As mãos massageavam fortemente as costas da mulher sobre seu corpo arrancando-lhe mais alguns suspiros. Selena queria mais, muito mais. Se afastou da boca de Demi e desceu distribuindo beijos úmidos e cálidos ao longo da clavícula. Estremeceu com o contado das mãos entrando por baixo da camiseta em suas costas. Fechou os lábios na pele alva do pescoço e não se conteve em chupá-lo. Um arrepio percorreu o corpo de Demi até a nuca fazendo seu íntimo latejar sutilmente. Suas mãos imediatamente pararam o que estavam fazendo e ergueram a mulher para longe de seu corpo. Selena a olhou meio atordoada.

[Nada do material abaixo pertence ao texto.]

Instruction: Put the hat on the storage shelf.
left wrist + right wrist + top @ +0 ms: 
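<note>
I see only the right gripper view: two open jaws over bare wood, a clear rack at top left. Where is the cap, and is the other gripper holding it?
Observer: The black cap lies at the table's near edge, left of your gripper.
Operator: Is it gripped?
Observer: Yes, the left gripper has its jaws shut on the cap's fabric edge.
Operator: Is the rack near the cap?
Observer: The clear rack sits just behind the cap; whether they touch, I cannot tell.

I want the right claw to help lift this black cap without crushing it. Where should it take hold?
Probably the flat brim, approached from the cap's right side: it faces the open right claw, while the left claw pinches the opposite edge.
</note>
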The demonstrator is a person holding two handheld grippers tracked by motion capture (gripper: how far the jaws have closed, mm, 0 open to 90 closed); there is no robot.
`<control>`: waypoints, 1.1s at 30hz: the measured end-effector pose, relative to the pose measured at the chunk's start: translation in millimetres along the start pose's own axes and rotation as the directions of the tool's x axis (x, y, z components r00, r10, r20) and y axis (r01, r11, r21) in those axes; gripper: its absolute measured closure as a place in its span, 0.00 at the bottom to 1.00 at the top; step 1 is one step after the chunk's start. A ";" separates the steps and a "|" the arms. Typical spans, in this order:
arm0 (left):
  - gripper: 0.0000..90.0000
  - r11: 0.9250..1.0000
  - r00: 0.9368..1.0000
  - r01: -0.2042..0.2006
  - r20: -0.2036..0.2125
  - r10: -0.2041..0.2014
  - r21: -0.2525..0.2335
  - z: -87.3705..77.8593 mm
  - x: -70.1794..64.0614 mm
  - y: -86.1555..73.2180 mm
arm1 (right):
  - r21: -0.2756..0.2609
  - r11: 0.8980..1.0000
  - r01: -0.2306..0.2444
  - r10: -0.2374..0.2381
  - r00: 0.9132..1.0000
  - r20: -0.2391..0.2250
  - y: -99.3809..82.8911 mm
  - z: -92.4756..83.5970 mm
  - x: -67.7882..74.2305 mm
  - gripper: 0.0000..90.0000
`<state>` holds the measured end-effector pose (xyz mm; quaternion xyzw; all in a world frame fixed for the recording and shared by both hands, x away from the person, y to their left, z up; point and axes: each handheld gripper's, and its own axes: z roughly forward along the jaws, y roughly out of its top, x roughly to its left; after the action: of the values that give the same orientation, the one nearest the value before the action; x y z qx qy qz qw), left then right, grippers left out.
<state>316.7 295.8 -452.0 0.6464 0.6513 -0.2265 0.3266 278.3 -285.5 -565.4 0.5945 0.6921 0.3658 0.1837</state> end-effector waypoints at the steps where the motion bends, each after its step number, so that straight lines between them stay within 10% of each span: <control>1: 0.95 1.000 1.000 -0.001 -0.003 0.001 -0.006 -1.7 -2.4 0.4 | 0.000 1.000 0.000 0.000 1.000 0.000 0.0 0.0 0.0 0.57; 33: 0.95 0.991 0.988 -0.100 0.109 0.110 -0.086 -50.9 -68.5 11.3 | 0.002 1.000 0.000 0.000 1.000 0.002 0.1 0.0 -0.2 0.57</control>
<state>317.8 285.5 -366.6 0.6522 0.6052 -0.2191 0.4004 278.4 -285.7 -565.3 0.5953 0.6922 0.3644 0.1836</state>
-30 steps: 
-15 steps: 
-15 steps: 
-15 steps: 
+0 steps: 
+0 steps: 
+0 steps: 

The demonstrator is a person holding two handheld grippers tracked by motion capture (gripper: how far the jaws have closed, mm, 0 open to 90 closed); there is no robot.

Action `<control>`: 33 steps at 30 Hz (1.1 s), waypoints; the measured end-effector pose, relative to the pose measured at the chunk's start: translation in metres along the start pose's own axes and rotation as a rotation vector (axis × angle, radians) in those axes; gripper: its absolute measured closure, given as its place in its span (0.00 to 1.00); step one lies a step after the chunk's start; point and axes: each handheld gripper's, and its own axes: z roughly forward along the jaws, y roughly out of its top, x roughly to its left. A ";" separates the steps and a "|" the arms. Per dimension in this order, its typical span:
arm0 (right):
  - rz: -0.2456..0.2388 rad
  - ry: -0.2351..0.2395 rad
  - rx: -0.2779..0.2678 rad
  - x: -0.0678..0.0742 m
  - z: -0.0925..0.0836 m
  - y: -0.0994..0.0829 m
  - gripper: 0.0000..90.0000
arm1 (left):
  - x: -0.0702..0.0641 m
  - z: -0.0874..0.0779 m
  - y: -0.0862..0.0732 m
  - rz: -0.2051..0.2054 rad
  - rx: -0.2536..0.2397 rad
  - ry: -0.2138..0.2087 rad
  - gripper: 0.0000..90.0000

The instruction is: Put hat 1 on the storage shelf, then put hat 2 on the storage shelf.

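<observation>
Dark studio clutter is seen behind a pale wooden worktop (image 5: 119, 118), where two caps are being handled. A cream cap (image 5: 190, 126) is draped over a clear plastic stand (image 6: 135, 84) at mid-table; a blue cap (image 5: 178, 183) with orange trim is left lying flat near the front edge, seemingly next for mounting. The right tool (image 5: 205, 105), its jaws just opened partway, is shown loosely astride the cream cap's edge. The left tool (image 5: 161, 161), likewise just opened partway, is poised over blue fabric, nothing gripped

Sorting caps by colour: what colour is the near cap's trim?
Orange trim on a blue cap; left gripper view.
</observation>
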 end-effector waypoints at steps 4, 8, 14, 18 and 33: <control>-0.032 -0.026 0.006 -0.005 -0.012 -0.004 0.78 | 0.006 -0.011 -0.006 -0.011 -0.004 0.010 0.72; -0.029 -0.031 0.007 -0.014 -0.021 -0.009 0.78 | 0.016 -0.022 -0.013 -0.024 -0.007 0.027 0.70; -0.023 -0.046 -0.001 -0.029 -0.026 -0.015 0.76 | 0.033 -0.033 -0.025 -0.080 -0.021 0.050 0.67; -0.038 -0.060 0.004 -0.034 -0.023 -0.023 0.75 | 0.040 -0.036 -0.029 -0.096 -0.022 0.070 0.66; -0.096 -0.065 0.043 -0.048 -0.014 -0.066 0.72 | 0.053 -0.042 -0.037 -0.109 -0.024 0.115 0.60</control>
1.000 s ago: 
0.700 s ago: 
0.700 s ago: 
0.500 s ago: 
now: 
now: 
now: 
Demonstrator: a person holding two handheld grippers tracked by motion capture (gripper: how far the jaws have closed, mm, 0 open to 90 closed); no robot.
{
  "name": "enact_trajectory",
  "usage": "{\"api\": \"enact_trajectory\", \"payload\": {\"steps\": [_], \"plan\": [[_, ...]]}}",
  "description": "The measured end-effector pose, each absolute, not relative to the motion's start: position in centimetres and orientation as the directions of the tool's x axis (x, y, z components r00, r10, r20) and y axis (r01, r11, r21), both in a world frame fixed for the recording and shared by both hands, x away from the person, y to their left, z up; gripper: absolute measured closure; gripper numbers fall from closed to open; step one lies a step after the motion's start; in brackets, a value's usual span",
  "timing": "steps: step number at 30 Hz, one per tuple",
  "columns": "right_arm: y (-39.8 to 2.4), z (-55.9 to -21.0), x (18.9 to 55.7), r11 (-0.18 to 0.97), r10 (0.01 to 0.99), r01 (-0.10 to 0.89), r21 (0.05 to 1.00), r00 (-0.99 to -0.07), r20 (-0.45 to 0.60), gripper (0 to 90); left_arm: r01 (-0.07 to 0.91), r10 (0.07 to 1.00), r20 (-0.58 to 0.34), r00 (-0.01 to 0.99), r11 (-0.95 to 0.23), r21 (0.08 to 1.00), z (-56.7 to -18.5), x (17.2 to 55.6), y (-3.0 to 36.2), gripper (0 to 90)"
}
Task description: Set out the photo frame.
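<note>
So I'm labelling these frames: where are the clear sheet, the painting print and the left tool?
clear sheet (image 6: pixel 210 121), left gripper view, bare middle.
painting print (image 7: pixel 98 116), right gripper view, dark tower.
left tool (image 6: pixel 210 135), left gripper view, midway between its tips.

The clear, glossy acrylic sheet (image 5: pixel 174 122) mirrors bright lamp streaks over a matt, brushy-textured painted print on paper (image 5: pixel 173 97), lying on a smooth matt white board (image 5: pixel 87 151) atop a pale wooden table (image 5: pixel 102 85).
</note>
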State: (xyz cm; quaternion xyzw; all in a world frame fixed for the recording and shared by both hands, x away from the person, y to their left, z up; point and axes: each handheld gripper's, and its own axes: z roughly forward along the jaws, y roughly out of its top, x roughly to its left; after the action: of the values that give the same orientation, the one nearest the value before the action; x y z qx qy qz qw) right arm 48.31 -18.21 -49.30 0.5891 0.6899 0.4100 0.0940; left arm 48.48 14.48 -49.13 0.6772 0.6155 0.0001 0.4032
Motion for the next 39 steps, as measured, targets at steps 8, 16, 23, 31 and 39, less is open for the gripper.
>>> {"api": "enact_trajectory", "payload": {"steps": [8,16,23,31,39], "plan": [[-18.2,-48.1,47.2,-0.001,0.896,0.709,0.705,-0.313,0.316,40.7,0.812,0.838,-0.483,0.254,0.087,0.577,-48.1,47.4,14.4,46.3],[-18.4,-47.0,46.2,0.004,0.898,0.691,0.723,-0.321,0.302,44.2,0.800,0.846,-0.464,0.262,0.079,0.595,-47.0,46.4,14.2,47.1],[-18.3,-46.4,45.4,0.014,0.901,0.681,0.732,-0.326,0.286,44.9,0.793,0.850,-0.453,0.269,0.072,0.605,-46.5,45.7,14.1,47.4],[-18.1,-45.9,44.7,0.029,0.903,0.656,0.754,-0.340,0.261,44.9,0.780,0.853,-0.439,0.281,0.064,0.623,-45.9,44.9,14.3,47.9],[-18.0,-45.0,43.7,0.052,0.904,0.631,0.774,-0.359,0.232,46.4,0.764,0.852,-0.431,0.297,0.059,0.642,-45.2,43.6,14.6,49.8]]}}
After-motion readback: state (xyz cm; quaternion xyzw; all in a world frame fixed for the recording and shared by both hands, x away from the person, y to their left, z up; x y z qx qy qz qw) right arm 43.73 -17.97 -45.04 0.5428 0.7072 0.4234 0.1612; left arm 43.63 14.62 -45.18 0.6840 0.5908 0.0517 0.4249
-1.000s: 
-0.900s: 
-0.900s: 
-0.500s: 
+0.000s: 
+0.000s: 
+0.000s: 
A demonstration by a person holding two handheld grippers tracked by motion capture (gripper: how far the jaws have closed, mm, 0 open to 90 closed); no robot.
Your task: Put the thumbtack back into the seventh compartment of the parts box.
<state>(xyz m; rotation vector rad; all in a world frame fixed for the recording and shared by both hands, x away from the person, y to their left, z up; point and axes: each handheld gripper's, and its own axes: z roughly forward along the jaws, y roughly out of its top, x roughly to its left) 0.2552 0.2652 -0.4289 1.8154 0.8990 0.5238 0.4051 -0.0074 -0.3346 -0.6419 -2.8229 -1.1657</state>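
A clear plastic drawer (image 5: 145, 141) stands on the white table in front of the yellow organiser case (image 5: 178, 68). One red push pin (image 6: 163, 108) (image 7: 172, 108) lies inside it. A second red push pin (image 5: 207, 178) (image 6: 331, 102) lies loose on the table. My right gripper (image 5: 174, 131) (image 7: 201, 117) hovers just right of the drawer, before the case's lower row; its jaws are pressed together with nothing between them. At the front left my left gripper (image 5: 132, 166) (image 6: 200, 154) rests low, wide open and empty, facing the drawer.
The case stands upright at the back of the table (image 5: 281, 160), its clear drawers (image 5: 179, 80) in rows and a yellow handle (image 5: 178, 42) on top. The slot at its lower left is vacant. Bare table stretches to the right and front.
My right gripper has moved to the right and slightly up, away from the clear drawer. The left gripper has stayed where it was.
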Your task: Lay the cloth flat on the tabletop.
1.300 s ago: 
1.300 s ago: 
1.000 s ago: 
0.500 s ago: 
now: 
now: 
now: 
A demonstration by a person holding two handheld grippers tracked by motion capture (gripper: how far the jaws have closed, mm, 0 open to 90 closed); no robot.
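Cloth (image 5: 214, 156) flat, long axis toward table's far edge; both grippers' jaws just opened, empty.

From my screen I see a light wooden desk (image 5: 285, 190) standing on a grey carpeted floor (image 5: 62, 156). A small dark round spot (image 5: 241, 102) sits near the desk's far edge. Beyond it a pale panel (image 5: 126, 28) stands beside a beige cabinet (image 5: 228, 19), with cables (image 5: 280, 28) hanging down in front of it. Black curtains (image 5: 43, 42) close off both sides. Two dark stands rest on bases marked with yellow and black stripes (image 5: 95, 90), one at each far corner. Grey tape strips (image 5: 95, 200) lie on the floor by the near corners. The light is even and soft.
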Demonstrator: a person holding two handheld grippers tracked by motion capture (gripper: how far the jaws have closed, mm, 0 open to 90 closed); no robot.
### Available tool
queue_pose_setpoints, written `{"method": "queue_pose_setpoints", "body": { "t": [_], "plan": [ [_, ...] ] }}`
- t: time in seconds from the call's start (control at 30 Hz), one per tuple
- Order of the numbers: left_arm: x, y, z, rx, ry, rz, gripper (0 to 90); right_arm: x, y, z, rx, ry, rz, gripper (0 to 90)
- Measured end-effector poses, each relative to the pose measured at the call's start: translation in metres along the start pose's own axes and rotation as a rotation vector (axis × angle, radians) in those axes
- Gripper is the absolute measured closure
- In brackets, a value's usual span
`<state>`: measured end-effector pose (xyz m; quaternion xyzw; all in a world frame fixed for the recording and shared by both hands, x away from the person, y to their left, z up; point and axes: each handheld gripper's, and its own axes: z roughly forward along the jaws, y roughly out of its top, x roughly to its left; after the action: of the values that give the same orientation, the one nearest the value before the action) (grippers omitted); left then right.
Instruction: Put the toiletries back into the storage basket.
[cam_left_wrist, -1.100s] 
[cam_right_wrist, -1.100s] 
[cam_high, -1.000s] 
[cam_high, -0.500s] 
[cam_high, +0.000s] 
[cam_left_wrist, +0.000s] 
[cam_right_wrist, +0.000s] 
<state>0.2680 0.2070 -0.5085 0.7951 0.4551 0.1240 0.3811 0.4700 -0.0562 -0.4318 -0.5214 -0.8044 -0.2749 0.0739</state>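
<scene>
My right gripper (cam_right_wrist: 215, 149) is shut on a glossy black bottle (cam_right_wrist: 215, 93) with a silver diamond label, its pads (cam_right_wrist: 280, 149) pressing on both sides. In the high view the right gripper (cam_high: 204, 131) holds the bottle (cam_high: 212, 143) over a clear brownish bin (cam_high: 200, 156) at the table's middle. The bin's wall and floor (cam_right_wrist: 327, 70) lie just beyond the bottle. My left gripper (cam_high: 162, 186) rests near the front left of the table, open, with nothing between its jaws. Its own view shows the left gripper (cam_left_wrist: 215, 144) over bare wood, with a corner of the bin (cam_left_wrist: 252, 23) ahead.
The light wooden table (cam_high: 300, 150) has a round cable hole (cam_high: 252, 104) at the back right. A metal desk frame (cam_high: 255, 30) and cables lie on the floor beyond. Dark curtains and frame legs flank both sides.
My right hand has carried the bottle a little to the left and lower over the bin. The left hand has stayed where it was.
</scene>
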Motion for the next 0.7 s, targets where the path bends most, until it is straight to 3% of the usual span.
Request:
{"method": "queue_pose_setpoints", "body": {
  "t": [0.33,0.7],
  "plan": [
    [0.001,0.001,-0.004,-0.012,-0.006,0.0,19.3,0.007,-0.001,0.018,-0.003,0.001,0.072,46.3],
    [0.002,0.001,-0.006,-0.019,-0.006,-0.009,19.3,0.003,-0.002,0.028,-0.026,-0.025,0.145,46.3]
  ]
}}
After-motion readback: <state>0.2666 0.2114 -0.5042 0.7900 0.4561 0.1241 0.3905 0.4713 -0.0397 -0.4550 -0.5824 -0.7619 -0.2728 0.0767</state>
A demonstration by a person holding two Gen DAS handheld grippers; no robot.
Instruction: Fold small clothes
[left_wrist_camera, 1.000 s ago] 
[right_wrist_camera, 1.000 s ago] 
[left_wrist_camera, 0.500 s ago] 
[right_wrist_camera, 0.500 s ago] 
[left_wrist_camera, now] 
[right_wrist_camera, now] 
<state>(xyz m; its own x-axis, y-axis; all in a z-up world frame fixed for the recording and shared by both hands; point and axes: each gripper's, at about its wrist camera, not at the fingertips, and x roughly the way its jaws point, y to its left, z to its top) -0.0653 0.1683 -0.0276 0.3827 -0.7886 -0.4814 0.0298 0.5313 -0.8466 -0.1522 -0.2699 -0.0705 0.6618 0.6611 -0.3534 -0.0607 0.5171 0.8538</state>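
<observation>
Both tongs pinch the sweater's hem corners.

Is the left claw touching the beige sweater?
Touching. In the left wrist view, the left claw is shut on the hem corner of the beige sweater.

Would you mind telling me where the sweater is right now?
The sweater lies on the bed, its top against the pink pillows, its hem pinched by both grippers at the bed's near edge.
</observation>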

– Selly.. - Pausou tentando controlar melhor a voz e a respiração. - Melhor pararmos por aqui. Acho que já me encrenquei demais.

A mais alta se sentou cambaleante na cama assim que Demi soltou seus braços. Notou os olhos vermelhos de Selena, não sabia o grau de embriaguez a qual a amiga se encontrava. A mais velha fez um biquinho parecendo chateada. Demi se sentou de frente para ela, acariciou a maçã rosada de Selena e permaneceu no local a fitando. Não sabia muito bem o que fazer. Não sabia muito bem o que pensar. O álcool em seu metabolismo já fazia tudo ficar nebuloso. Precisava dormir. Observou a mais velha se aproximar novamente unindo os lábios nos seus de maneira singela e então se afastou. Deitou na cama e dormiu.